In accordance with our standard practice, we determine the margin used as adverse facts available by selecting the higher of (1) the highest margin stated in the notice of initiation, or (2) the highest margin calculated for any respondent. See, e.g., Notice of Preliminary Determinations of Sales at Less Than Fair Value: Certain Large Diameter Carbon and Alloy Seamless Standard, Line and Pressure Pipe From Japan and Certain Small Diameter Carbon and Alloy Seamless Standard, Line and Pressure Pipe From Japan and the Republic of South Africa, 64 FR 69718, 69722 (December 14, 1999), followed in Notice of Final Determinations of Sales at Less Than Fair Value: Certain Large Diameter Carbon and Alloy Seamless Standard, Line and Pressure Pipe From Japan and Certain Small Diameter Carbon and Alloy Seamless Standard, Line and Pressure Pipe From Japan and the Republic of South Africa, 65 FR 25907 (May 4, 2000); and Notice of Preliminary Determination of Sales at Less Than Fair Value: Stainless Steel Wire Rod from Korea and Germany, 63 FR 10826, 10847 (March 5, 1998), followed in Notice of Final Determination of Sales at Less Than Fair Value: Stainless Steel Wire Rod from Korea and Germany, 63 FR 40433 (July 29, 1998).

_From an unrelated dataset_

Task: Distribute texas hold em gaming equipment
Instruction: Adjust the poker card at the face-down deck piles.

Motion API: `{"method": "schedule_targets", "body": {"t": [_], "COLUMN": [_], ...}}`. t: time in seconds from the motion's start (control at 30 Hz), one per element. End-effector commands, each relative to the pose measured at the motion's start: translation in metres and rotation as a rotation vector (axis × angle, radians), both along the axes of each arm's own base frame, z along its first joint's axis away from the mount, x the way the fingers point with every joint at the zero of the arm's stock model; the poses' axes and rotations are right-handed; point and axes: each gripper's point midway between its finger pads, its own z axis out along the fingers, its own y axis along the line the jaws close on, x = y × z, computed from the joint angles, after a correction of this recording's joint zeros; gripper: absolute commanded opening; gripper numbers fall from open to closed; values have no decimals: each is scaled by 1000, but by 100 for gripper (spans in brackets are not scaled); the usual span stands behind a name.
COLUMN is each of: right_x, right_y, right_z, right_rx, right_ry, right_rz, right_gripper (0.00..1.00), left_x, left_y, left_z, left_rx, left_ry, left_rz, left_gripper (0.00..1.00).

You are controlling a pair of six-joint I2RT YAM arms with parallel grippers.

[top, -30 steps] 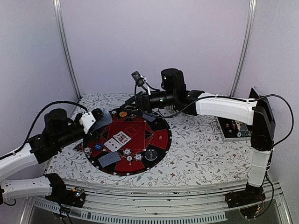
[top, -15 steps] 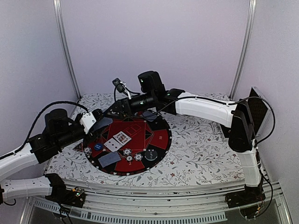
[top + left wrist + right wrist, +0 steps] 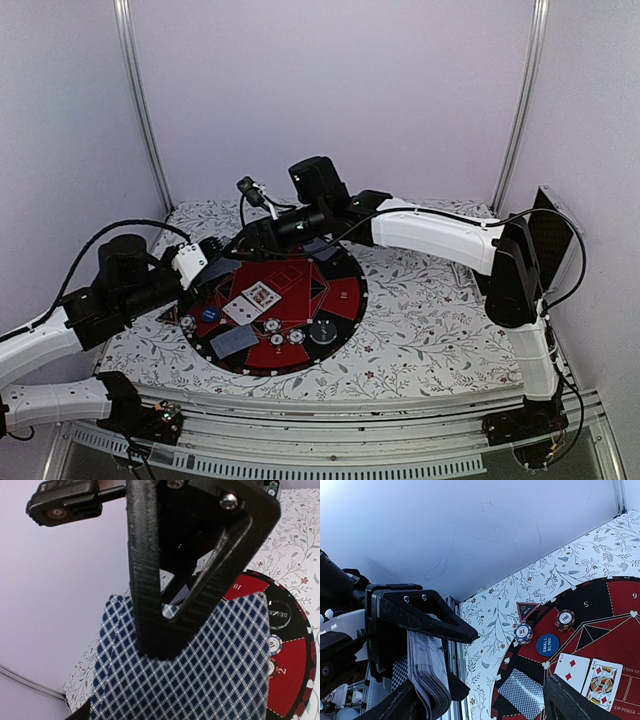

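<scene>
My left gripper is shut on a deck of playing cards and holds it above the left rim of the mat. In the left wrist view its top finger presses the blue-checked card backs. My right gripper reaches across and is open just beside the deck. In the right wrist view the deck shows edge-on in the left gripper, and the right gripper has its jaws wide apart. Two face-up cards, one face-down card and chips lie on the mat.
The round red-and-black mat carries a blue small-blind disc, a black dealer button and an orange chip. The right wrist view shows a 10 chip and a 100 chip stack. A dark panel stands at the right.
My right arm has swung left across the mat until its open gripper is next to the deck. My left gripper with the deck has barely moved.
</scene>
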Motion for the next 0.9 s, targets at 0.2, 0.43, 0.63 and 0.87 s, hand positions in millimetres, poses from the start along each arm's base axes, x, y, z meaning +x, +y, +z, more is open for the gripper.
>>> {"method": "schedule_targets", "body": {"t": [0.2, 0.43, 0.63, 0.87], "right_x": [-9, -24, -32, -25], "right_y": [-11, -10, -11, -18], "right_z": [26, 38, 48, 53], "right_rx": [-7, 32, 55, 47], "right_ry": [-38, -8, 31, 33], "right_rz": [27, 106, 143, 112], "right_gripper": [66, 39, 11, 2], "left_x": [0, 1, 1, 1], "left_y": [-2, -1, -1, -1], "left_z": [15, 15, 15, 16], "left_rx": [-41, -39, -39, -41], "left_ry": [-47, -48, -47, -49], "left_rz": [-3, 3, 7, 9], "left_gripper": [53, 53, 53, 53]}}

Section 776(c) of the Act provides that, when the Department relies on secondary information (such as the petition) in using the facts otherwise available, it must, to the extent practicable, corroborate that information from independent sources that are reasonably at its disposal. The Statement of Administrative Action accompanying the URAA, H.R. Doc. No. 103-316 (1994) (“SAA”), states that “corroborate” means to determine that the information used has probative value. See SAA at 870.

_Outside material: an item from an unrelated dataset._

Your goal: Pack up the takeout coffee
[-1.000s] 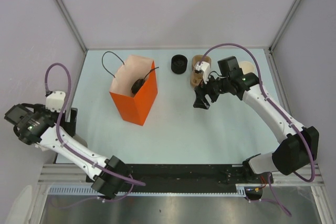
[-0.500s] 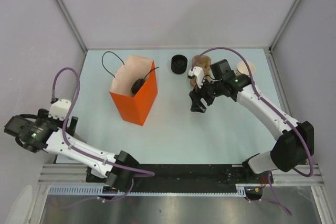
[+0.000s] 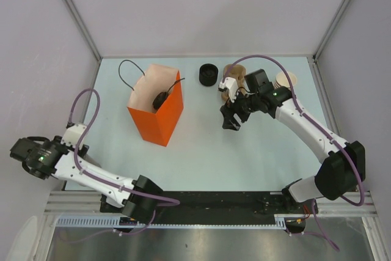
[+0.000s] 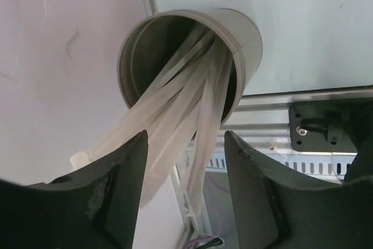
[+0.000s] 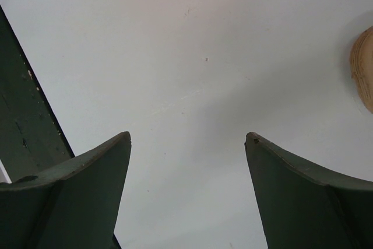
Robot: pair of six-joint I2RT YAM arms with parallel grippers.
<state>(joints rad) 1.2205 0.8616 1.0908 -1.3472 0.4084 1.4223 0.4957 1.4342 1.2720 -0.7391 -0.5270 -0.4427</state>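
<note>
A black round lid [image 3: 160, 98] shows inside the orange paper bag [image 3: 153, 123] on the left of the table. It looks like the top of the takeout coffee, and the cup under it is hidden. My left gripper [image 3: 22, 150] hangs beyond the table's left edge. In the left wrist view its jaws [image 4: 185, 135] stand apart, open, below a grey tube of pale flat sticks [image 4: 186, 68]. One stick runs down between the fingers without touching them. My right gripper [image 3: 230, 121] is open over bare tabletop, with nothing between the fingers [image 5: 187, 136].
A black stack of lids [image 3: 208, 74] stands at the back centre. A brown cardboard carrier [image 3: 233, 85] sits beside it, and its edge [image 5: 364, 68] shows in the right wrist view. A tan cup [image 3: 286, 79] stands at the back right. The bag's black cord handles [image 3: 125, 68] stick up.
My left arm has swung nearer along the table's left edge and its jaws have narrowed. My right gripper shifted a little left, then stayed still.
</note>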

In this case, when analyzing the petition for purposes of the initiation, the Department reviewed all of the data upon which the petitioners relied in calculating the estimated dumping margins and determined that the margins in the petition were appropriately calculated and supported by adequate evidence in accordance with the statutory requirements for initiation. In order to corroborate the petition margins for purposes of using them as adverse facts available, we re-examined the price and cost information provided in the petition in light of information developed during the investigation. For further details, see the Memorandum to Richard W. Moreland, “Preliminary Determination of Stainless Steel Bar from Italy: Corroboration Memorandum,” dated July 26, 2001.
As we noted in the Preliminary Determination, in accordance with Section 776(c) of the Act, we were able to partially corroborate the information in the petition using information from independent sources that were reasonably at our disposal. Using this information, we were able to corroborate the price-to-price margin calculations in the petition, but were unable to fully corroborate the constructed value margin calculations in the petition. We have re-examined the evidence on the record of this investigation and continue to find that we are unable to corroborate the constructed value margin calculations. As a result, we are continuing to assign Cogne the highest price-to-price margin rate contained in the petition, 33.00 percent, for purposes of the final determination. See Comment 17 of the January 15, 2002 Decision Memorandum.
Fair Value Comparisons
To determine whether sales of stainless steel bar from Italy to the United States were made at less than fair value, we compared export price (“EP”) or constructed export price (“CEP”) to normal value (“NV”). Our calculations followed the methodologies described in the Preliminary Determination, except as noted below and in each individual respondent's calculation memorandum, dated January 15, 2002, which is on file in the Import Administration's Central Records Unit (“CRU”), Room B-099 of the main Department of Commerce building.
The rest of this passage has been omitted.